[Saved data entries]
══════════

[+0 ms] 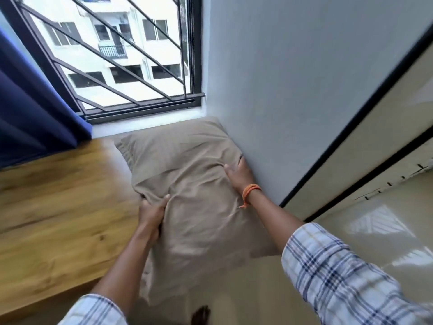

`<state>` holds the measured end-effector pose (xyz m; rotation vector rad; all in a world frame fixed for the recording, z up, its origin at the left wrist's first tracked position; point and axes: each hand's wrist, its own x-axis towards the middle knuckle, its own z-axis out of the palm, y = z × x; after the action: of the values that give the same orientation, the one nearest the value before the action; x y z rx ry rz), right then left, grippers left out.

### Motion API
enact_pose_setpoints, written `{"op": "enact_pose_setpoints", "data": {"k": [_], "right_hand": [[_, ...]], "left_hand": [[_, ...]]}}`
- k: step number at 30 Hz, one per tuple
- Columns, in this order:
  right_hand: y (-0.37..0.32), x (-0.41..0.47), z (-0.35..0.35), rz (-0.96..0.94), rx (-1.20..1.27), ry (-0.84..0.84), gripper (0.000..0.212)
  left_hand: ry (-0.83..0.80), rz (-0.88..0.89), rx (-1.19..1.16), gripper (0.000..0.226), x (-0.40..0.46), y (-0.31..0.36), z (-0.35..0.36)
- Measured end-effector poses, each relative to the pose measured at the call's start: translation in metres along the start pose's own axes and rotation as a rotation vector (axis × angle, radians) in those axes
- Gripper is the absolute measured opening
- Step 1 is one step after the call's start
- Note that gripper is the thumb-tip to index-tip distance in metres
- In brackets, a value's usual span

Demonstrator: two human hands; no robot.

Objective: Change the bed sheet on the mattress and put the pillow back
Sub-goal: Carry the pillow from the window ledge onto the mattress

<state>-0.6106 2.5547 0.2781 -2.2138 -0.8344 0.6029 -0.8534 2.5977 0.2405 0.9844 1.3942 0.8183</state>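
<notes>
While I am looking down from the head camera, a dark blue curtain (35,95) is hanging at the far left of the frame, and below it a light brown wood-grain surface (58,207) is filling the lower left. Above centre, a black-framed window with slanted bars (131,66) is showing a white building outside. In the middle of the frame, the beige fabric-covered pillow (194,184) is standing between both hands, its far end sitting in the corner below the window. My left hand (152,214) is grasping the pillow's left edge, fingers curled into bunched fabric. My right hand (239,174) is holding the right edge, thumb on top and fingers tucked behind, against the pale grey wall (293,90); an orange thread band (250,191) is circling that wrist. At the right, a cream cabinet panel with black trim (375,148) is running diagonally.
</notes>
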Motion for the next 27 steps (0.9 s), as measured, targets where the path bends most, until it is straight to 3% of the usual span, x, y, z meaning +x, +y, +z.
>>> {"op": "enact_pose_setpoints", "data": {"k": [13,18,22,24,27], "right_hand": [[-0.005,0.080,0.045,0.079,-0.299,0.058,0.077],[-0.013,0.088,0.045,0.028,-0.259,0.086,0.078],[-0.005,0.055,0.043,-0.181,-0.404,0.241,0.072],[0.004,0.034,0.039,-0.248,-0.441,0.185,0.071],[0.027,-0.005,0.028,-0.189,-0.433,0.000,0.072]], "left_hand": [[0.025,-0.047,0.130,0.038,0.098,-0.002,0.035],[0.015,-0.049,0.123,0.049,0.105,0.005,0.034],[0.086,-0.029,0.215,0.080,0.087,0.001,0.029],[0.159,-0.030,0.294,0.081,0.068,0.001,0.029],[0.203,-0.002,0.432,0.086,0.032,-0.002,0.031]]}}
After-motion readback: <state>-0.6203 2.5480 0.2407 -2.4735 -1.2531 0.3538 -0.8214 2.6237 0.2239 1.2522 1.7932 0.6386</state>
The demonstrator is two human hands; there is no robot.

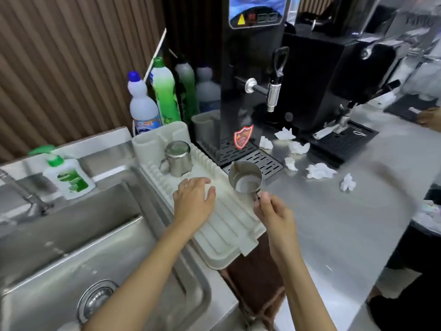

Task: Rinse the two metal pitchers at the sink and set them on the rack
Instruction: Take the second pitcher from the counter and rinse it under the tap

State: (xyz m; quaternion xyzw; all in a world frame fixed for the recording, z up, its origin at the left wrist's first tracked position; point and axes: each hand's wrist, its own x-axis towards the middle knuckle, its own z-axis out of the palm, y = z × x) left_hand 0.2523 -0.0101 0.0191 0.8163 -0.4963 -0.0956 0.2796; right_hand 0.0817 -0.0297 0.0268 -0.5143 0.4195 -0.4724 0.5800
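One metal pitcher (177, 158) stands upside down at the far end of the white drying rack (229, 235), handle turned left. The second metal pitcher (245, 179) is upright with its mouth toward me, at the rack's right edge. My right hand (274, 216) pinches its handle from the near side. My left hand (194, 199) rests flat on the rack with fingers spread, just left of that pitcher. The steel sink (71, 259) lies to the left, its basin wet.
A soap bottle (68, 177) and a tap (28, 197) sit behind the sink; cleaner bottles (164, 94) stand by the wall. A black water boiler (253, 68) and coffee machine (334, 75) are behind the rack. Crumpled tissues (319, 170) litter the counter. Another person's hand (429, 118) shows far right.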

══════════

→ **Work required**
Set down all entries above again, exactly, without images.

→ **Solution for this task**
[+0 ms] 

`<state>` holds the measured end-effector pose (xyz m; rotation vector rad; all in a world frame fixed for the recording, z up, its origin at the left wrist's first tracked position; point and axes: each hand's wrist, its own x-axis towards the middle knuckle, its own z-axis out of the palm, y = z × x; after the action: of the values that give the same orientation, the one nearest the value before the action; x y z rx ry rz), right then left, grippers left out.

### Motion API
enact_pose_setpoints, written `{"op": "enact_pose_setpoints", "data": {"k": [_], "right_hand": [[_, ...]], "left_hand": [[_, ...]]}}`
- k: step number at 30 Hz, one per tuple
- Columns, in this order:
  right_hand: y (-0.37..0.32), x (-0.41..0.47), z (-0.35..0.35), rz (-0.96..0.94), rx (-1.20..1.27), ry (-0.84..0.84), gripper (0.000..0.212)
  left_hand: ry (-0.83..0.80), rz (-0.88..0.89), rx (-1.19..1.16), gripper (0.000..0.226), x (-0.40..0.46), y (-0.31..0.36), z (-0.35..0.36)
- Measured end-effector poses, each relative to the pose measured at the call's start: translation in metres along the start pose's own axes and rotation as a rotation vector (axis × angle, radians) in those axes
- Gripper is the absolute measured opening
- Step 1 is one step after the call's start
- Note that gripper is the thumb-tip to index-tip distance in metres
- In brackets, a value's usual span

Demonstrator: two human hands; no robot.

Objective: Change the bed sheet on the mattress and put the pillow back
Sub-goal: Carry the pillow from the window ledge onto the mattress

<state>-0.6106 2.5547 0.2781 -2.2138 -0.8344 0.6029 -0.8534 2.5977 0.2405 0.9844 1.3942 0.8183</state>
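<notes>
While I am looking down from the head camera, a dark blue curtain (35,95) is hanging at the far left of the frame, and below it a light brown wood-grain surface (58,207) is filling the lower left. Above centre, a black-framed window with slanted bars (131,66) is showing a white building outside. In the middle of the frame, the beige fabric-covered pillow (194,184) is standing between both hands, its far end sitting in the corner below the window. My left hand (152,214) is grasping the pillow's left edge, fingers curled into bunched fabric. My right hand (239,174) is holding the right edge, thumb on top and fingers tucked behind, against the pale grey wall (293,90); an orange thread band (250,191) is circling that wrist. At the right, a cream cabinet panel with black trim (375,148) is running diagonally.
</notes>
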Motion for the next 27 steps (0.9 s), as measured, targets where the path bends most, until it is straight to 3% of the usual span, x, y, z meaning +x, +y, +z.
>>> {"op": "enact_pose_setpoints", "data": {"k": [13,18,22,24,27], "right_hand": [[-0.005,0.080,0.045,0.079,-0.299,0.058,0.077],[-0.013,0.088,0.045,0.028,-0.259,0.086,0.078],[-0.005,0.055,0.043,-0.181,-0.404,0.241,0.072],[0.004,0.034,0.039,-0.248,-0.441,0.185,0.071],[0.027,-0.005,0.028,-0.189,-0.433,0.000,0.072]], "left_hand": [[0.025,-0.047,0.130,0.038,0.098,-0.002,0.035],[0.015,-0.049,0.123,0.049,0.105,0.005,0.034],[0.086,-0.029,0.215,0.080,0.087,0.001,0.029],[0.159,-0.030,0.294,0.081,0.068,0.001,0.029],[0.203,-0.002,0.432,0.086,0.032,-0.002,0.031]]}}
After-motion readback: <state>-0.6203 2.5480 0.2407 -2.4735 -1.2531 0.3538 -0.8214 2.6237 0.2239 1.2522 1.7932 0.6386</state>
The demonstrator is two human hands; there is no robot.


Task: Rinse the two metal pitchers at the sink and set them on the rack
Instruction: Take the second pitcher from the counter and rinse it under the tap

State: (xyz m; quaternion xyzw; all in a world frame fixed for the recording, z up, its origin at the left wrist's first tracked position; point and axes: each hand's wrist, its own x-axis towards the middle knuckle, its own z-axis out of the palm, y = z × x) left_hand 0.2523 -0.0101 0.0191 0.8163 -0.4963 -0.0956 0.2796; right_hand 0.0817 -0.0297 0.0268 -0.5143 0.4195 -0.4724 0.5800
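One metal pitcher (177, 158) stands upside down at the far end of the white drying rack (229, 235), handle turned left. The second metal pitcher (245, 179) is upright with its mouth toward me, at the rack's right edge. My right hand (274, 216) pinches its handle from the near side. My left hand (194, 199) rests flat on the rack with fingers spread, just left of that pitcher. The steel sink (71, 259) lies to the left, its basin wet.
A soap bottle (68, 177) and a tap (28, 197) sit behind the sink; cleaner bottles (164, 94) stand by the wall. A black water boiler (253, 68) and coffee machine (334, 75) are behind the rack. Crumpled tissues (319, 170) litter the counter. Another person's hand (429, 118) shows far right.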

This output is complete.